Data segment:
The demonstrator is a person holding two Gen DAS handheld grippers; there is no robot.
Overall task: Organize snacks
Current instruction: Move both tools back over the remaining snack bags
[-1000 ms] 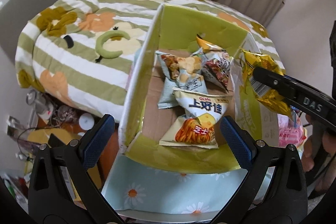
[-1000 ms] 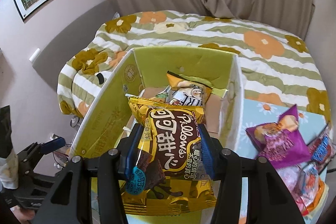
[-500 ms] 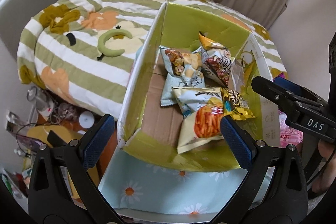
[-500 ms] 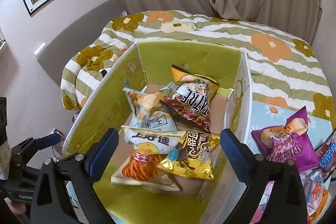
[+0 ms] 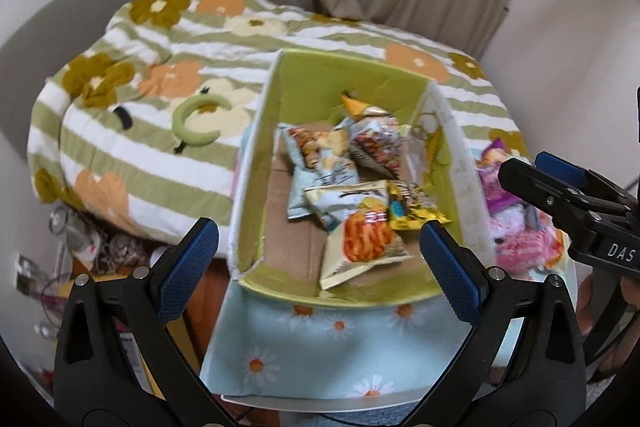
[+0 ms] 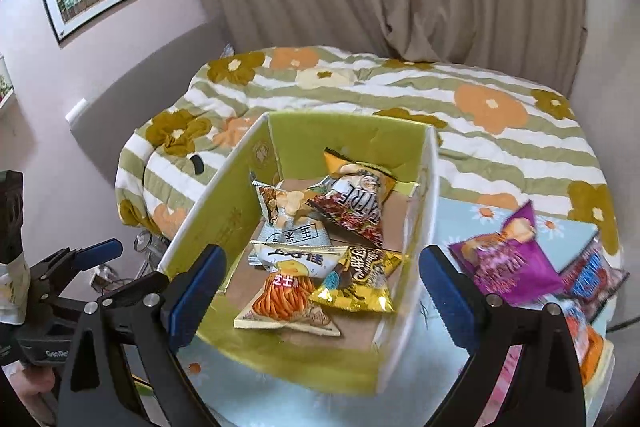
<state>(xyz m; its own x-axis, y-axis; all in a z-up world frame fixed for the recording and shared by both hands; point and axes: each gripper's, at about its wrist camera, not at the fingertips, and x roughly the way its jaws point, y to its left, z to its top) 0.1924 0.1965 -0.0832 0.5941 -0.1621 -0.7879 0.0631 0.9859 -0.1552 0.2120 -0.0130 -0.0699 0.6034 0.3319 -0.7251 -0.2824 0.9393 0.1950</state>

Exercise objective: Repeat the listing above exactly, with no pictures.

Written response:
The demonstrator is a person holding two Gen DAS handheld grippers; there is no robot.
Overall task: Organize snacks
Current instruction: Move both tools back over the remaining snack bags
[-1000 ms] 
[-1000 ms] 
[-500 ms] 
[-500 ms] 
[+0 ms] 
[+0 ms] 
<state>(xyz m; its own x-axis, y-axis; all in a z-up world frame fixed for the recording and shared by both hands; point and axes: each gripper's, at about its wrist camera, not at the fingertips, and x roughly the way its jaws point, y to its left, z to its top) 0.1924 0.1965 -0.0832 0.5941 -0.1621 -0.7879 0.0631 0.9859 -0.1552 0.2120 -0.0130 -0.0699 0.6034 0.3319 -0.7251 -0.2824 0.9393 0.1950</state>

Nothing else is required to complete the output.